Amnesty International has received credible, consistent, and disturbing accounts from detainees of dangerous conditions in ICE immigration detention facilities, which puts those with HIV and other underlying medical conditions at higher risk of contracting and dying from COVID-19.

DHS officials and ICE facility operators have failed to adopt adequate protection measures, including by supplying soap and sanitizer to those in detention, facilitating social distancing in line with CDC guidelines and global standards, and providing adequate and responsive health care to those exhibiting symptoms of COVID-19.

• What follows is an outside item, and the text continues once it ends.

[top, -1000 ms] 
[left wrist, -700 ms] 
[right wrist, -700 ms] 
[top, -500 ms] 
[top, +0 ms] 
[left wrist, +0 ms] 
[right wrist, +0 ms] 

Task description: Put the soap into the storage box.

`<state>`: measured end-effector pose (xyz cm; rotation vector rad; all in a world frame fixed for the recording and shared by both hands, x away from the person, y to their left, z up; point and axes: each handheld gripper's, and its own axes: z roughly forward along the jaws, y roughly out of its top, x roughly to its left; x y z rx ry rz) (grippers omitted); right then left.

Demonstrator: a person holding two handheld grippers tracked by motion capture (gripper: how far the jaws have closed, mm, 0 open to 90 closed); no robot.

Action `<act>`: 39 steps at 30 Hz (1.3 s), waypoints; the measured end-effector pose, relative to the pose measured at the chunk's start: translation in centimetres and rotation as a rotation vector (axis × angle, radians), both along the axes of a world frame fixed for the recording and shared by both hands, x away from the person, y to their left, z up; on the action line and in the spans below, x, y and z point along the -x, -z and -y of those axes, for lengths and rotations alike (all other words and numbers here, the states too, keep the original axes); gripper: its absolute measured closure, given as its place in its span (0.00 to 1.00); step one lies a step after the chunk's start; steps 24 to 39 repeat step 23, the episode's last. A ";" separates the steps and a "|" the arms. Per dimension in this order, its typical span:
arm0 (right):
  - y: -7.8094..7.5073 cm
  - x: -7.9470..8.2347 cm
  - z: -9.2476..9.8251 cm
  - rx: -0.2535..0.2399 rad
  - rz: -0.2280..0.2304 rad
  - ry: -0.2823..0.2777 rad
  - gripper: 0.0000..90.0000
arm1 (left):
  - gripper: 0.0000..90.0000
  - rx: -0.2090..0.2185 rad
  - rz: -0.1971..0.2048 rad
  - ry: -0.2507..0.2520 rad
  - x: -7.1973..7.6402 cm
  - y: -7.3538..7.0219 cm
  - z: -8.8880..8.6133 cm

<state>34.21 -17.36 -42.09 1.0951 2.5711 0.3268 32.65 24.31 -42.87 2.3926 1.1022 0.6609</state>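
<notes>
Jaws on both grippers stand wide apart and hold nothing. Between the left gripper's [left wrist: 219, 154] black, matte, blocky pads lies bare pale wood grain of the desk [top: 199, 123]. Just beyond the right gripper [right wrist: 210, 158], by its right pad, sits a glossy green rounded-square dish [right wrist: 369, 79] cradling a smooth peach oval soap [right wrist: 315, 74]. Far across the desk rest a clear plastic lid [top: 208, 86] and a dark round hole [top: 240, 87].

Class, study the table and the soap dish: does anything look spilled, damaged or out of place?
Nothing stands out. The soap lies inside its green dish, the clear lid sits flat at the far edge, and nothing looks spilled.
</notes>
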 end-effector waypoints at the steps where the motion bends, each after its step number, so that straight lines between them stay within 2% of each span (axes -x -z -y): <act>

In order to urgently halt the spread of COVID-19, and avert thousands of preventable deaths, ICE must reduce to an absolute minimum – as quickly as possible – the number of people held in its immigration detention facilities. As a priority, ICE should provide alternatives to detention and grant humanitarian parole to detainees who are older, have underlying medical conditions, or are otherwise at higher-risk of irreparable harm if they contract COVID-19. All families must be immediately released as it is never in the best interest of a child to be detained on account of their immigration status, and it is not in a child’s best interest to be separated from their parents, caretaker, or guardian. 

Detention of asylum-seekers should only be a measure of last resort, after other non-custodial alternatives have proven or been deemed insufficient in relation to the individual. According to the UN Special Rapporteur on torture and other cruel, inhuman or degrading treatment or punishment, the detention of asylum seekers solely on the base of their immigration status can “very quickly, if not immediately” constitute ill-treatment against individuals in situations of increased vulnerability, specifically including women, older people, persons with medical conditions, or social minorities including LGBTI persons. 

Under international law, the US government has an obligation to ensure that the human rights of migrants and asylum seekers are respected, protected and fulfilled. In its July 2017 report on a country visit to the US, the UN Working Group on Arbitrary Detention said that: "the mandatory detention of immigrants, especially asylum seekers, is contrary to international human rights and refugee rights standards.[...] The Working Group has observed that the current system of detaining immigrants and asylum seekers is, in many cases, punitive, unreasonably long, unnecessary, costly when there are alternative community-based solutions, […] not based on an individualized assessment of the necessity and proportionality of detention, carried out in degrading conditions, and a deterrent to legitimate asylum claims." 

Also, the United States government is under an obligation not to return individuals to a situation in which they would be at risk of torture or other serious human rights abuses: the principle of non-refoulement. Such safeguards are imperative for protecting refugees fleeing violence and persecution.